● Directions: Output each line of the listing that follows, with every character kept as it is.

● Collected material:
________________
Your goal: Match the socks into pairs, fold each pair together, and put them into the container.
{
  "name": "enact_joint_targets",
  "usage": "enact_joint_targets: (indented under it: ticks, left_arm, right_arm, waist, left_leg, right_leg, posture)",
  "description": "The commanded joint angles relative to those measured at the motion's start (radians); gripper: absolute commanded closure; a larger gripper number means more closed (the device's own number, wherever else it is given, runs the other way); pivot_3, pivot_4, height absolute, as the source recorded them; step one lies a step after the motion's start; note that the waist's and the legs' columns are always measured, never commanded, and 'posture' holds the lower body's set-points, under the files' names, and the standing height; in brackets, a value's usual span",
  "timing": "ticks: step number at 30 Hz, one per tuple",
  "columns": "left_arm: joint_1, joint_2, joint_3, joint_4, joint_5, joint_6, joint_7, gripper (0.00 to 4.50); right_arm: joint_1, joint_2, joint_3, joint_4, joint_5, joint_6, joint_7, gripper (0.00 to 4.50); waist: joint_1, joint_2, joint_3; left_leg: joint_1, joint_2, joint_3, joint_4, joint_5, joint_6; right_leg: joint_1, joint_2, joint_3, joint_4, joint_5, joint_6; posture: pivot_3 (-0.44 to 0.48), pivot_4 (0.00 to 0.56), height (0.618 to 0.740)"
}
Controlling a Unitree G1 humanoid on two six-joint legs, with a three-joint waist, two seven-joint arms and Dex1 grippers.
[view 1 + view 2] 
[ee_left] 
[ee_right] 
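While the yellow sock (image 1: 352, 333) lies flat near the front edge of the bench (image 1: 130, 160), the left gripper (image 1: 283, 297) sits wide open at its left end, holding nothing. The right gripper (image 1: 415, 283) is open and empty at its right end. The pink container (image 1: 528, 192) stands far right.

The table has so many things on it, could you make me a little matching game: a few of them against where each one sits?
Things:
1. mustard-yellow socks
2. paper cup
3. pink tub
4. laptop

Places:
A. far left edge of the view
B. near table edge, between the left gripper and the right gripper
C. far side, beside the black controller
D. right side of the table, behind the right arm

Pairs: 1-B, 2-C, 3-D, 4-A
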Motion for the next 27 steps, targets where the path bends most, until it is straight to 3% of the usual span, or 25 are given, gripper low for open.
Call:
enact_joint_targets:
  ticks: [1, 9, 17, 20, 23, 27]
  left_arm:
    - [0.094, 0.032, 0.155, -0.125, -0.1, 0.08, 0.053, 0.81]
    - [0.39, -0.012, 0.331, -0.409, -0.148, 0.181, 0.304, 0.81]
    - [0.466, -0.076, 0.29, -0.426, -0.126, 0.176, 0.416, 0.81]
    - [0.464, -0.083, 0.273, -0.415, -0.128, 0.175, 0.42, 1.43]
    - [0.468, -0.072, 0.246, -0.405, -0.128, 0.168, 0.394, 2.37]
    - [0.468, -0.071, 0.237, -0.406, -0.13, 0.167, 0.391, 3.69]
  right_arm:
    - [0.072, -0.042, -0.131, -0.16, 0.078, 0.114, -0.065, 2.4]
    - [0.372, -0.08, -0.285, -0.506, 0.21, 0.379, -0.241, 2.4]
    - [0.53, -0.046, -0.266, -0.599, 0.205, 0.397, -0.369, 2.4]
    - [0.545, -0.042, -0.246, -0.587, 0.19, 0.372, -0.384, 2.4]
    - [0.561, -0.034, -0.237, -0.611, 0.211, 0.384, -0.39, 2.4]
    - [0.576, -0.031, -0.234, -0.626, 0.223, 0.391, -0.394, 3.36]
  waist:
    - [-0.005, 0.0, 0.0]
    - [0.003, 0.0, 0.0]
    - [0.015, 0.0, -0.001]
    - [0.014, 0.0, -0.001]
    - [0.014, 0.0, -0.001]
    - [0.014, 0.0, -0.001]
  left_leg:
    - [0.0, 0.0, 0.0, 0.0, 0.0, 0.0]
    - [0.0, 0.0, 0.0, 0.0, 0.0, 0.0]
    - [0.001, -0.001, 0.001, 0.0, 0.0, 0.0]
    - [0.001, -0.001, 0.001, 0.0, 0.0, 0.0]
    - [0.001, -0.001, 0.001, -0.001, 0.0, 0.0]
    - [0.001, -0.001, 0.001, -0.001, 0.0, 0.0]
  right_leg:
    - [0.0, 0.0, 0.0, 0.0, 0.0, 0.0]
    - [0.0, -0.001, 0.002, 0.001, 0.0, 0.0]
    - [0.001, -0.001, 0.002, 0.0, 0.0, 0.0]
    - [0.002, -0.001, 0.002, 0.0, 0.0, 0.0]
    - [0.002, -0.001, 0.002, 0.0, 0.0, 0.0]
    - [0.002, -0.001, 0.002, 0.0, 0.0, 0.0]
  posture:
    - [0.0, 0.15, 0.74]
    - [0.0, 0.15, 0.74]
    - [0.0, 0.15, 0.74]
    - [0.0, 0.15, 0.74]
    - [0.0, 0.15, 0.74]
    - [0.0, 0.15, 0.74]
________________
● Exercise response:
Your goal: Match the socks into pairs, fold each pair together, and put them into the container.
{
  "name": "enact_joint_targets",
  "usage": "enact_joint_targets: (indented under it: ticks, left_arm, right_arm, waist, left_leg, right_leg, posture)",
  "description": "The commanded joint angles relative to those measured at the motion's start (radians); gripper: absolute commanded closure; a larger gripper number means more closed (the device's own number, wherever else it is given, runs the other way); pivot_3, pivot_4, height absolute, as the source recorded them; step one lies a step after the motion's start; note that the waist's and the legs' columns are always measured, never commanded, and 'posture' holds the lower body's set-points, under the files' names, and the standing height; in brackets, a value's usual span",
  "timing": "ticks: step number at 30 Hz, one per tuple",
  "columns": "left_arm: joint_1, joint_2, joint_3, joint_4, joint_5, joint_6, joint_7, gripper (0.00 to 4.50); right_arm: joint_1, joint_2, joint_3, joint_4, joint_5, joint_6, joint_7, gripper (0.00 to 4.50); waist: joint_1, joint_2, joint_3; left_leg: joint_1, joint_2, joint_3, joint_4, joint_5, joint_6; right_leg: joint_1, joint_2, joint_3, joint_4, joint_5, joint_6; posture: pivot_3 (-0.44 to 0.48), pivot_4 (0.00 to 0.56), height (0.618 to 0.740)"
}
Controlling a Unitree G1 humanoid on two six-joint legs, with a three-joint waist, two seven-joint arms and Dex1 grippers.
[view 1 + view 2] 
[ee_left] 
[ee_right] 
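While the yellow sock (image 1: 352, 333) lies flat near the front edge of the bench (image 1: 130, 160), the left gripper (image 1: 283, 297) sits wide open at its left end, holding nothing. The right gripper (image 1: 415, 283) is open and empty at its right end. The pink container (image 1: 528, 192) stands far right.

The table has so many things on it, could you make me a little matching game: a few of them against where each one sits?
Things:
1. mustard-yellow socks
2. paper cup
3. pink tub
4. laptop

Places:
A. far left edge of the view
B. near table edge, between the left gripper and the right gripper
C. far side, beside the black controller
D. right side of the table, behind the right arm

Pairs: 1-B, 2-C, 3-D, 4-A
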Motion for the next 27 steps, targets where the path bends most, until it is straight to 3% of the usual span, or 25 are given, gripper low for open.
Call:
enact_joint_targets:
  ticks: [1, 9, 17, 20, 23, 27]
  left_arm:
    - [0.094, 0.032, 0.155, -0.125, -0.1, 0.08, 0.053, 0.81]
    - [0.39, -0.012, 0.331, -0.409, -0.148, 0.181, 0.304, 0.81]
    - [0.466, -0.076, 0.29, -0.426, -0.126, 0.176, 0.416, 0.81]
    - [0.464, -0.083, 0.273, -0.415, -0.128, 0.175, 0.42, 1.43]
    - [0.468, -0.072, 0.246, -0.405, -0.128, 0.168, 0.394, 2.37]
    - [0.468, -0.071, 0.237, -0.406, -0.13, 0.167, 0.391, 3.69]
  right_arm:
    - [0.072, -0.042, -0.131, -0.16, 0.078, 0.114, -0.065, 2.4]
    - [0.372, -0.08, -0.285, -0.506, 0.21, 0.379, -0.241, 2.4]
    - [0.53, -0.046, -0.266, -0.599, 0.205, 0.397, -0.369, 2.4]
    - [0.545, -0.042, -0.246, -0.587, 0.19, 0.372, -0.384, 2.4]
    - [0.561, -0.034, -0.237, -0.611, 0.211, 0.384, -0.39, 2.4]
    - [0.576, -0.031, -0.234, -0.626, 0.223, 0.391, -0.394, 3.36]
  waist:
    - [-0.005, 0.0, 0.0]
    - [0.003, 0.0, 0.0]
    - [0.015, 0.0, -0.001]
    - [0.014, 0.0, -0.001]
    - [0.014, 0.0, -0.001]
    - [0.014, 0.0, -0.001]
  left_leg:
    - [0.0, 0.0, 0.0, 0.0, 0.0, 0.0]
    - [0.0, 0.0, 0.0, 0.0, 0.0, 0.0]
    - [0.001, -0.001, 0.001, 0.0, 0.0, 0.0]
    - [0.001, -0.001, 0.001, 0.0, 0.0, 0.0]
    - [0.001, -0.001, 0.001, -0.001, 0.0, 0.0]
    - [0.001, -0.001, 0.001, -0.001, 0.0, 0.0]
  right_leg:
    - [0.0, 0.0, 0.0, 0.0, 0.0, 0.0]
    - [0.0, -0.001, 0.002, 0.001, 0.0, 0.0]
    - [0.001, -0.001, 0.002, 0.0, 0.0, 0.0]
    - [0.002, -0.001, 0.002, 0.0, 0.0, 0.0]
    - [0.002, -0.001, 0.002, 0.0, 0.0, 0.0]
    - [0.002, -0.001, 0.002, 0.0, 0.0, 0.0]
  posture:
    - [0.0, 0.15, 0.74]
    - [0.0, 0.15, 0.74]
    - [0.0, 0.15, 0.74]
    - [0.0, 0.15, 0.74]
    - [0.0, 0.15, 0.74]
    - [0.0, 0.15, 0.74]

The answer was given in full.